-- Opening Marker --

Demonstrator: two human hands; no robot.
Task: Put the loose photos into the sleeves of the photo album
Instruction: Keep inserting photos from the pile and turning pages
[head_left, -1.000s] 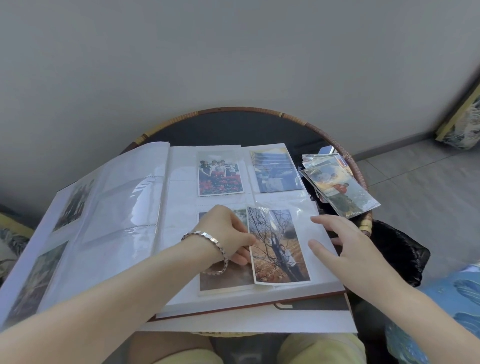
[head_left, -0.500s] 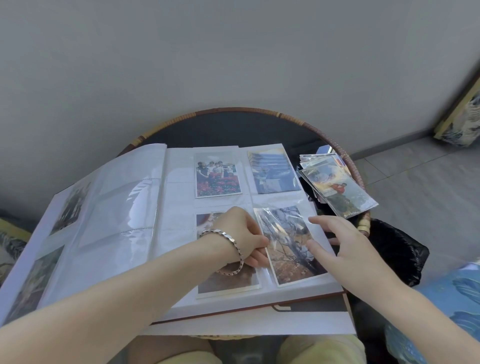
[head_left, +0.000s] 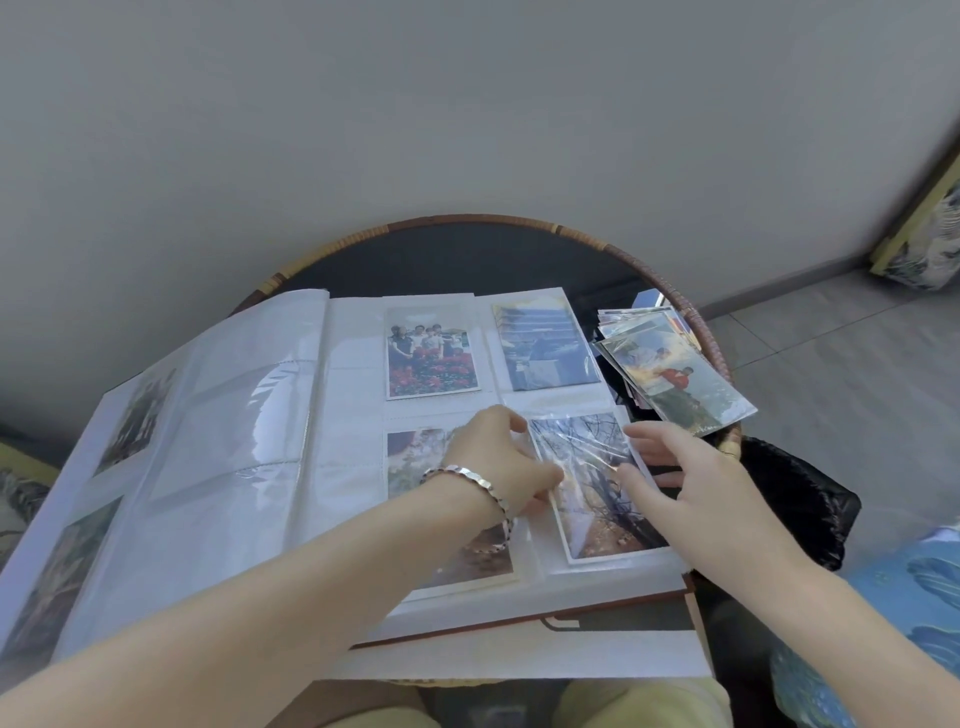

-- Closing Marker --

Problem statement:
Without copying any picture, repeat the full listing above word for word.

Result:
Demonstrator: two human hands; no robot.
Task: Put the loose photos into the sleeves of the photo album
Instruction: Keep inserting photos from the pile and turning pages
[head_left, -1.000s] 
[head_left, -0.500s] 
[head_left, +0.000s] 

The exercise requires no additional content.